Dalam pembukaan konstitusi, pemerintah diperintahkan untuk melindungi segenap bangsa Indonesia dan seluruh tumpah darah Indonesia. Perintah konstitusi itu amat jelas. Sejelas hampir 20 ribu pasien kanker usus besar di Indonesia yang memerlukan peran pemerintah untuk memastikan hak untuk hidup dan hak atas kesehatan mereka terpenuhi. Kemajuan teknologi dan pengetahuan di bidang kedokteran atau farmasi, telah mampu mengekstak ganja demi pengobatan kanker. Tentu saja, validitas dan keamanannya tentu berbasis data nan empiris. Jadi, dibanding berlindung dibalik hukum dan pasal-pasal terkait narkotika saat ini, sebaiknya pemerintah mulai berani mengambil langkah konkret untuk menyelamatkan nyawa puluhan ribu pasien kanker. Langkah konkret (mungkin) bisa dengan mengeluarkan ganja dari golongan 1 dalam UU Narkotika. Sehingga pintu penelitian terhadap ganja menjadi terbuka. Alternatif lain adalah meminta Kementerian Kesehatan melakukan riset holistik terkait manfaat ganja. Pemerintah rasanya tidak perlu khawatir bila nantinya ada pro dan kontra di masyarakat. Toh, di dalam hukum dikenal kaidah hukum tertinggi yaitu untuk menyelamatkan keselamatan masyarakatnya. Dan saat ini, ada hampir 20 ribu pasien kanker usus besar yang penting diselamatkan. Atau (mungkin) kita berharap saja pada koalisi masyarakat sipil yang tengah melakukan Judicial Review (Uji materi) ke Mahkamah Konstitusi (MK) terkait penggunaan ganja untuk medis.

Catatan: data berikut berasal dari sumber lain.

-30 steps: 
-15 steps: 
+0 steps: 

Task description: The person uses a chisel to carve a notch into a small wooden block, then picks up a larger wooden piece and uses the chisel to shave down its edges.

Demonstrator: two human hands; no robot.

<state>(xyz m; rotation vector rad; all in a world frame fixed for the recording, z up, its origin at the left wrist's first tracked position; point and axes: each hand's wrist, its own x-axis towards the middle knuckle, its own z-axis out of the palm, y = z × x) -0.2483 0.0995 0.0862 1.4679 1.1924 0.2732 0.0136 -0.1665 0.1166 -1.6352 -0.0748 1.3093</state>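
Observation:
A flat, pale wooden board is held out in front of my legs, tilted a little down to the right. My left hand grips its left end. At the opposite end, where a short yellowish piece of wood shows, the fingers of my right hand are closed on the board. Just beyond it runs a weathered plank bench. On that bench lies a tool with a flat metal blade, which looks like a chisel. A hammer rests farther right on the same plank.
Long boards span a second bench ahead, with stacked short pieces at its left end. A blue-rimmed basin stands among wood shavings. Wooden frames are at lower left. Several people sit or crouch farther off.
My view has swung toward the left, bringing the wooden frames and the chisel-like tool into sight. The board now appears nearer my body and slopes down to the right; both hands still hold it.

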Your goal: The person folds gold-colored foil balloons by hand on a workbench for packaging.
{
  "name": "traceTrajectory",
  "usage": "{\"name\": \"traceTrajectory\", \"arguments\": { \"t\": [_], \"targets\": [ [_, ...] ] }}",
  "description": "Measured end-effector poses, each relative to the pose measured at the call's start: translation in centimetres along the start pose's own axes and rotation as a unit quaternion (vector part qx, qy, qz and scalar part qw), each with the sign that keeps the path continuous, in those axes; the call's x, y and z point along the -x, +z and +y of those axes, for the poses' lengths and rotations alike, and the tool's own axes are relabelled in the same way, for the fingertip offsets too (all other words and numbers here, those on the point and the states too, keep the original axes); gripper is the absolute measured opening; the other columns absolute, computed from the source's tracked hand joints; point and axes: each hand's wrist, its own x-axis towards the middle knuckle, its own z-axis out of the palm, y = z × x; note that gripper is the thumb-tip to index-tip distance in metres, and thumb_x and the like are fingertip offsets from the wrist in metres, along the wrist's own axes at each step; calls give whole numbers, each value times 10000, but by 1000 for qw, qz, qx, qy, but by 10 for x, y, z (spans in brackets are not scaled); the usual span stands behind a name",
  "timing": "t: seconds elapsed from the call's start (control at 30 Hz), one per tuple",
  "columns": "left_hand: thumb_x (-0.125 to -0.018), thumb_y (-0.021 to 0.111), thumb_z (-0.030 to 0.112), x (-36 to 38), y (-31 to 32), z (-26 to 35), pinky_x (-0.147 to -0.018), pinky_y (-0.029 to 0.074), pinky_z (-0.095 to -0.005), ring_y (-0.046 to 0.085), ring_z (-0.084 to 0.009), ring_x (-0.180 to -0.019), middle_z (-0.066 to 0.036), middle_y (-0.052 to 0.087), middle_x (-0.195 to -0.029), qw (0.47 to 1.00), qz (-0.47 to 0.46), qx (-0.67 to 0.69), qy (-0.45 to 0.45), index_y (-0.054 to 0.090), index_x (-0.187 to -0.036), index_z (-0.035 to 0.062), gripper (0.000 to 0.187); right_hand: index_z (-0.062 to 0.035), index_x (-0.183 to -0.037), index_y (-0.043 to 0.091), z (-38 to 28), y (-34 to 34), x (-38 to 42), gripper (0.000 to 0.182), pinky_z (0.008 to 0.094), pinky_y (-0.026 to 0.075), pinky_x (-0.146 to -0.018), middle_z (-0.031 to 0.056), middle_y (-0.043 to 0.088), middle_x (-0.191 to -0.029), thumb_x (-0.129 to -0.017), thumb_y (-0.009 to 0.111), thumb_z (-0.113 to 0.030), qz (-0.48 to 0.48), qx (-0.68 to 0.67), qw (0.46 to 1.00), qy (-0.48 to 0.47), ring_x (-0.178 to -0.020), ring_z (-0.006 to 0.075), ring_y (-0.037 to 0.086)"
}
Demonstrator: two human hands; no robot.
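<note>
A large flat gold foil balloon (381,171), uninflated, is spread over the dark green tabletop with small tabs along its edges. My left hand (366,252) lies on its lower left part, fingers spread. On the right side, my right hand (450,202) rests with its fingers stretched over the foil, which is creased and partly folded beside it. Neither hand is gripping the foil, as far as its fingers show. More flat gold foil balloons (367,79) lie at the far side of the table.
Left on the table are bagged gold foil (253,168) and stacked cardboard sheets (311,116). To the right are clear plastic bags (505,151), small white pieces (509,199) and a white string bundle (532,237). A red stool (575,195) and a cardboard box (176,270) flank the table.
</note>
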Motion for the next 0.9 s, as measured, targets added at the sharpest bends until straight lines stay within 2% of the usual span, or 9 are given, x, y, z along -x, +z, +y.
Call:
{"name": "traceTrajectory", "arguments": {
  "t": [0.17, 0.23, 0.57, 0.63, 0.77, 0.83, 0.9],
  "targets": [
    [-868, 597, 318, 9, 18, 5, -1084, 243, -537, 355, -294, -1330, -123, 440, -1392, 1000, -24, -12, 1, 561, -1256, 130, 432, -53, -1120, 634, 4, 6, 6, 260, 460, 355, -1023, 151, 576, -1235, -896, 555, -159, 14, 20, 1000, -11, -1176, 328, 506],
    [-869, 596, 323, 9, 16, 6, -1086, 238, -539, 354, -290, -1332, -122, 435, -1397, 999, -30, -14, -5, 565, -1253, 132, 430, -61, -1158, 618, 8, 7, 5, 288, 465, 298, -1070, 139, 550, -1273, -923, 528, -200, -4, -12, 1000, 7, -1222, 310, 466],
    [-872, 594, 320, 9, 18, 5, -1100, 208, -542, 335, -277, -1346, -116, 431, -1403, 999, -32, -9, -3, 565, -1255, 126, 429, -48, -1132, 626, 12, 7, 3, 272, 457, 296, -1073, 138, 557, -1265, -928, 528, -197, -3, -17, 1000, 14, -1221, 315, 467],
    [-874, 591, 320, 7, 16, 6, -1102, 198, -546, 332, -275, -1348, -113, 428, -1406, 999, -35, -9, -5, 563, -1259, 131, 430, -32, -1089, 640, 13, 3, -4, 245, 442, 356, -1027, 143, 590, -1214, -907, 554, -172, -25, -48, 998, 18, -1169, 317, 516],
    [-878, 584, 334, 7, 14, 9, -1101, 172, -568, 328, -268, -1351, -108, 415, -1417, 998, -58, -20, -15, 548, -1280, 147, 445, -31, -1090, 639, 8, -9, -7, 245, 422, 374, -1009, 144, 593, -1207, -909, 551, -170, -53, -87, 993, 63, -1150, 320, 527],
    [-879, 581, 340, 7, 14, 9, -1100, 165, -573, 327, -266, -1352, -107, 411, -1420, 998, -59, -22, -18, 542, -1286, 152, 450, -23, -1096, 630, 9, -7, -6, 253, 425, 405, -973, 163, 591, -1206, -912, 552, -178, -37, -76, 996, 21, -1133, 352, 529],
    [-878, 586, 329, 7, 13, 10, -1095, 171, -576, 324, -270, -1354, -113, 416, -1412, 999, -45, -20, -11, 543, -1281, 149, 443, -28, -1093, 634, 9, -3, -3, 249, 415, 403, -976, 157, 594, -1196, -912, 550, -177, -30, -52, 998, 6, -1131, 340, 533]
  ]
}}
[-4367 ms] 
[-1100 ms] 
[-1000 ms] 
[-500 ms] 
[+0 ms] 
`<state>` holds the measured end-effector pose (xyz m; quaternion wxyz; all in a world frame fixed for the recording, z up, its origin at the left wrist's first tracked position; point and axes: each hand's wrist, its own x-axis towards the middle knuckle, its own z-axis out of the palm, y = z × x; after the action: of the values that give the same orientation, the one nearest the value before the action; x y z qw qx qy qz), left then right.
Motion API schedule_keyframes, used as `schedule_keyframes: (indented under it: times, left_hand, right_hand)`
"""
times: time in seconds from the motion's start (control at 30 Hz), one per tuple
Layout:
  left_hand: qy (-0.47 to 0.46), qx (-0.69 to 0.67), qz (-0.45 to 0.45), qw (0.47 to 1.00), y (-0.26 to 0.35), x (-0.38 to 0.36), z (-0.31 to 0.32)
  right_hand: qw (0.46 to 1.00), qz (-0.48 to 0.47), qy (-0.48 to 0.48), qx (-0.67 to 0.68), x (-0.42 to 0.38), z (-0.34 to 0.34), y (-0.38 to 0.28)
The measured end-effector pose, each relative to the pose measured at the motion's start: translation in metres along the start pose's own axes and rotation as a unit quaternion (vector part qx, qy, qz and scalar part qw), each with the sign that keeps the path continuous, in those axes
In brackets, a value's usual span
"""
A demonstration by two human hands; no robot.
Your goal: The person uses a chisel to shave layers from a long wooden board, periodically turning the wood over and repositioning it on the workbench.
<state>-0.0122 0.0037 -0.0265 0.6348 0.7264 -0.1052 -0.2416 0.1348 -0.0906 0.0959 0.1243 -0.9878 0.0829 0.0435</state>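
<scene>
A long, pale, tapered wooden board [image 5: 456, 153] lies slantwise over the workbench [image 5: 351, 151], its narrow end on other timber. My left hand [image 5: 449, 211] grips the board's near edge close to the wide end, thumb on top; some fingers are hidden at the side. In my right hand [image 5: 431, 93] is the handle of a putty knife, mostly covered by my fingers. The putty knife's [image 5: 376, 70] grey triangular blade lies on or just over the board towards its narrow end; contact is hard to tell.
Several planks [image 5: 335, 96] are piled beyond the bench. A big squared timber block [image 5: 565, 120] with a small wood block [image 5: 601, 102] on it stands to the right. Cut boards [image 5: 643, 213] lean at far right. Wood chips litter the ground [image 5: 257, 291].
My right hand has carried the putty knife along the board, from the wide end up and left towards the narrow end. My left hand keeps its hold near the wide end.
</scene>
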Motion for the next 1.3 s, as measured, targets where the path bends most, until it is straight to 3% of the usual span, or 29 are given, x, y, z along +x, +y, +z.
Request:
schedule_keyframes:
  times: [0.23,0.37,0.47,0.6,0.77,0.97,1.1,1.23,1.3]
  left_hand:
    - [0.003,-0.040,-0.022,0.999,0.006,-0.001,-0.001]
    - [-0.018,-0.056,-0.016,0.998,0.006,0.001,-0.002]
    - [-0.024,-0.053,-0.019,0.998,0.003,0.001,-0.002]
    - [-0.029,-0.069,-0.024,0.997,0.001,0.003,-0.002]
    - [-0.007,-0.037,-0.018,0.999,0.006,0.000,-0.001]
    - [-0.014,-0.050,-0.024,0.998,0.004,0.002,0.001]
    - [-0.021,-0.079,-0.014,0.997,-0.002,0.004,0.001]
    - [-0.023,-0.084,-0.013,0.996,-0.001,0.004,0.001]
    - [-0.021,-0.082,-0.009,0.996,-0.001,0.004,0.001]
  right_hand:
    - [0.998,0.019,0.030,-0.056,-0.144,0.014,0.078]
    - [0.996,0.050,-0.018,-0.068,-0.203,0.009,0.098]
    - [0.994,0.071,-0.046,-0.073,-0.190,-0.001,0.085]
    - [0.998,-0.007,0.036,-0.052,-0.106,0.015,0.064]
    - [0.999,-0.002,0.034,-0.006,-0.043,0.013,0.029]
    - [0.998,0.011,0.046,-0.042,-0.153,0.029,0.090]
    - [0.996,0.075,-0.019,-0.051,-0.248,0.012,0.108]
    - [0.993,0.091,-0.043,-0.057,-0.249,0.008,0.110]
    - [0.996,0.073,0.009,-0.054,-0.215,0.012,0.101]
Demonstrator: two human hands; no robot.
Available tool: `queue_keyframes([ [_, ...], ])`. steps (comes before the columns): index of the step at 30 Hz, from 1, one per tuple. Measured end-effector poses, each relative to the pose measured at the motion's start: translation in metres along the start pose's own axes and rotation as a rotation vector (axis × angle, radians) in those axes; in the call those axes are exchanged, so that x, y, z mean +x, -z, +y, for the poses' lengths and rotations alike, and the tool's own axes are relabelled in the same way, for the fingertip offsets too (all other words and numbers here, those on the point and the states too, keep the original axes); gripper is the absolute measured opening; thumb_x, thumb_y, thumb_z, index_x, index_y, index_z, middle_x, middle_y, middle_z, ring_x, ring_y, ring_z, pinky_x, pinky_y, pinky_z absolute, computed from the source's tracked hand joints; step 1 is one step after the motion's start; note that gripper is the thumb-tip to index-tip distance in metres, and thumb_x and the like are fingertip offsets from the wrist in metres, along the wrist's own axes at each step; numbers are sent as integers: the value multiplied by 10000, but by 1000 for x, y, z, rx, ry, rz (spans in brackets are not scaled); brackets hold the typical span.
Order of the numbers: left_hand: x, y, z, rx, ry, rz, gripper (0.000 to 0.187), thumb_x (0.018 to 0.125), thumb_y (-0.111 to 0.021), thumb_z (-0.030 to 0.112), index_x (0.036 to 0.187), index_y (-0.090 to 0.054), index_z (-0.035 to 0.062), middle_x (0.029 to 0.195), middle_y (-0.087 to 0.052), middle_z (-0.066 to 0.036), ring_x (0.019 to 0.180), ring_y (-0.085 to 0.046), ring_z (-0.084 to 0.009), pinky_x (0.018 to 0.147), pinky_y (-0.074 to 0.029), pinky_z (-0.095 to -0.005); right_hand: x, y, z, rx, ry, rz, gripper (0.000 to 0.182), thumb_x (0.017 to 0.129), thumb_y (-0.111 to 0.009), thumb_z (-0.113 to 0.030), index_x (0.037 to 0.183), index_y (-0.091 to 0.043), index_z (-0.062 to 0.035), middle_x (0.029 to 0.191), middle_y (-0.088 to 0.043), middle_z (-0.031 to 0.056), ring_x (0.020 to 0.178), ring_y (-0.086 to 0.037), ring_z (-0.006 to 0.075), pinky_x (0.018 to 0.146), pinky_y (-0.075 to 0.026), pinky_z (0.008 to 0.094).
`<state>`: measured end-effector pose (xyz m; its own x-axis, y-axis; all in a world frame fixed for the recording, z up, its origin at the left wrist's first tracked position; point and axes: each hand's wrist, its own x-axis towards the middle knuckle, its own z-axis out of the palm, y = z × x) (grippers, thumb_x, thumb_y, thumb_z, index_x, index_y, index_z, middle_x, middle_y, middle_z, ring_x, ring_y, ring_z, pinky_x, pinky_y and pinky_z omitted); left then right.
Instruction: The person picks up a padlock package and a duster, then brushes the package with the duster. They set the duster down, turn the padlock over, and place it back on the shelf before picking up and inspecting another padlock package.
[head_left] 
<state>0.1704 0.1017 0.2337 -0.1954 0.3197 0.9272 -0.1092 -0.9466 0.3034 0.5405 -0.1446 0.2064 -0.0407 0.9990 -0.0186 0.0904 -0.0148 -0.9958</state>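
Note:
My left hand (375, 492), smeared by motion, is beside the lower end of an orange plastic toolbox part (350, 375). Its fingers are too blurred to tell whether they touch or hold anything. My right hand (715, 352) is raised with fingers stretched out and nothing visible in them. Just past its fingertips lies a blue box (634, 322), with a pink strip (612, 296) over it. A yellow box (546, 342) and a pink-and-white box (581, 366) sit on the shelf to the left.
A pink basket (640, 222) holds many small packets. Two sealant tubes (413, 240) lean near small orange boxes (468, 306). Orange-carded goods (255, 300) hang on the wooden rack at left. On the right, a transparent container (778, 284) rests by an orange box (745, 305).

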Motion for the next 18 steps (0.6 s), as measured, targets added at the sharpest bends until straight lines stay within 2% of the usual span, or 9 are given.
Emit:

Bila dikabulkan MK, maka ganja dapat legalitas untuk segera diteliti guna kepentingan medis. Bisa jadi pula, putusan MK nanti membuat puluhan ribu pasien kanker (juga pasien penyakit lain) pun mendapat secercah asa. Asa untuk tetap hidup.

Tulisan opini ini merupakan respon dari Kasus Jeff Smith yang terjerat hukum karena narkotika ganja. Tulisan ini ditulis oleh Dominggus Christian – Manajer Pengetahuan dan Jaringan LBH Masyarakat.